El problema se agrava frente al crecimiento de la informalidad. En 2023, 44.2% del volumen de destilados consumido en México correspondió al mercado informal, equivalente a 21.8 millones de cajas de nueve litros. Entre 2020 y 2023, este mercado creció 54.9%, casi el doble que el mercado formal, que aumentó 28.5%. En este mercado pueden circular bebidas falsificadas, adulteradas o de dudosa procedencia fuera de los controles fiscales, regulatorios y sanitarios a los que están sujetos los productos formales.
“No podemos buscar que el IEPS desincentive el consumo nocivo y al mismo tiempo mantener un esquema que hace más atractivo por precio al alcohol de alta graduación. Cuando además ese consumidor puede desplazarse hacia productos informales o de dudosa procedencia, el problema deja de ser solamente fiscal y se convierte también en un riesgo para la salud”, agregó Garcés.
El esquema actual tampoco está dando mejores resultados en recaudación. De acuerdo con Euromonitor International, la evasión asociada al mercado informal de destilados representa alrededor de 19,500 millones de pesos anuales, mientras la recaudación real del IEPS de bebidas alcohólicas, sin incluir cerveza, cayó 7.3% entre enero y junio de 2026.
Ante este escenario, CIVyL considera que mantener el esquema ad valorem actual o incrementar las tasas del impuesto aumentaría la presión sobre el mercado formal sin corregir el problema de origen.

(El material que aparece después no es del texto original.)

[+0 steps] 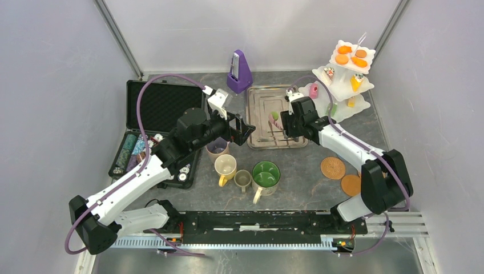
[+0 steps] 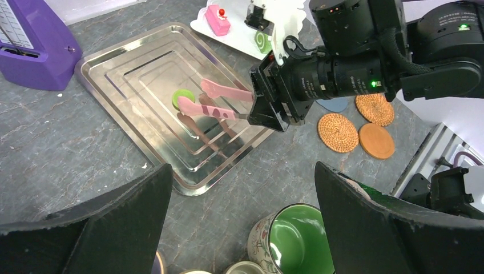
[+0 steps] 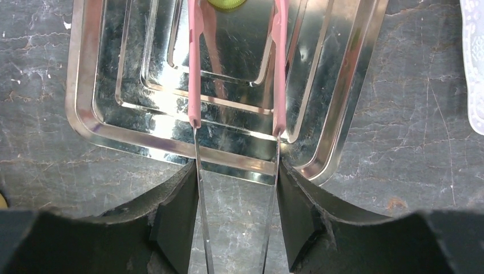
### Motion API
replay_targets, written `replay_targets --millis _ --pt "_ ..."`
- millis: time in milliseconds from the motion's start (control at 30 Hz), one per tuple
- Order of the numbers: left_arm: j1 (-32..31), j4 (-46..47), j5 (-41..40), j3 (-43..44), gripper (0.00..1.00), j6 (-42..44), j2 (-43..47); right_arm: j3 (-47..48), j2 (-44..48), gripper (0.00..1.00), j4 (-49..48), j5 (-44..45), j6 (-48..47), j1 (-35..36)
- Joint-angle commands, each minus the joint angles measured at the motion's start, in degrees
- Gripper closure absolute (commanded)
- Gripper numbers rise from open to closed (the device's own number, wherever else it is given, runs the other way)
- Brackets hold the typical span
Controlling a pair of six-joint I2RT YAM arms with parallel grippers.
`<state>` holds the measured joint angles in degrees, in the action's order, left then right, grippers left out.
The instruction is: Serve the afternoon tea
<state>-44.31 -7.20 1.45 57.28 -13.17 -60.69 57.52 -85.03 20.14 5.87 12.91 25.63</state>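
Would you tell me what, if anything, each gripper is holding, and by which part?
The right gripper holds pink-tipped tongs by their bare metal arms, behind the tips. The left gripper is open, empty.

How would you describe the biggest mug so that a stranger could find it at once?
Find the steel tray in the middle of the table. Just below it in the top view, four mugs cluster; take the rightmost. This big mug alone is bright green inside, and wider than the yellow mug, olive mug and mauve mug.
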Motion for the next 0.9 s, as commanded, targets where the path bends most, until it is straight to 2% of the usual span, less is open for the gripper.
replay_targets --millis 0,500,667,867 --pt "0.2 1.4 -1.2 1.7 0.00 3.5 0.2 3.4 -1.6 0.44 -4.2 0.5 -1.0 0.5" --pt "0.3 1.4 -0.9 1.9 0.00 3.4 0.3 7.5 -6.8 0.49 -2.9 2.1 -2.3 1.9" --pt "0.3 1.4 -0.9 1.9 0.00 3.3 0.3 8.0 -7.3 0.56 -2.0 3.1 -2.6 2.5" --pt "0.3 1.5 -0.5 1.9 0.00 3.2 0.3 9.4 -5.0 0.69 -1.1 4.0 -2.6 2.7"
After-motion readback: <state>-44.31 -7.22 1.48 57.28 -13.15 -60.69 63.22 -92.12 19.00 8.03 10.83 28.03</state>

Una regla común basada en litros de alcohol puro con una cuota fija, permitiría que todas las categorías contribuyan bajo el mismo criterio, y reduciría la presión fiscal sobre el valor agregado de cadenas mexicanas como tequila, mezcal, bacanora, raicilla, sotol, charanda, vino mexicano y cerveza artesanal. Tan sólo la cadena del maguey reúne a 9,000 productores afiliados y más de 50 mil hectáreas vinculadas a las Denominaciones de Origen.
Acerca de CIVyL
La Comisión para la Industria de Vinos y Licores (CIVyL) es la asociación que agrupa a las principales empresas nacionales e internacionales de la industria formal de bebidas alcohólicas en México, involucradas en la producción, comercialización, importación y exportación de vinos, destilados y otras bebidas con contenido alcohólico.
CIVyL promueve un ecosistema competitivo, sostenible y responsable que contribuya al desarrollo económico y social del país, impulsa prácticas de consumo responsable y fomenta el cumplimiento de los marcos regulatorios aplicables, mediante una colaboración constante con autoridades y actores clave y el respaldo a políticas públicas basadas en evidencia.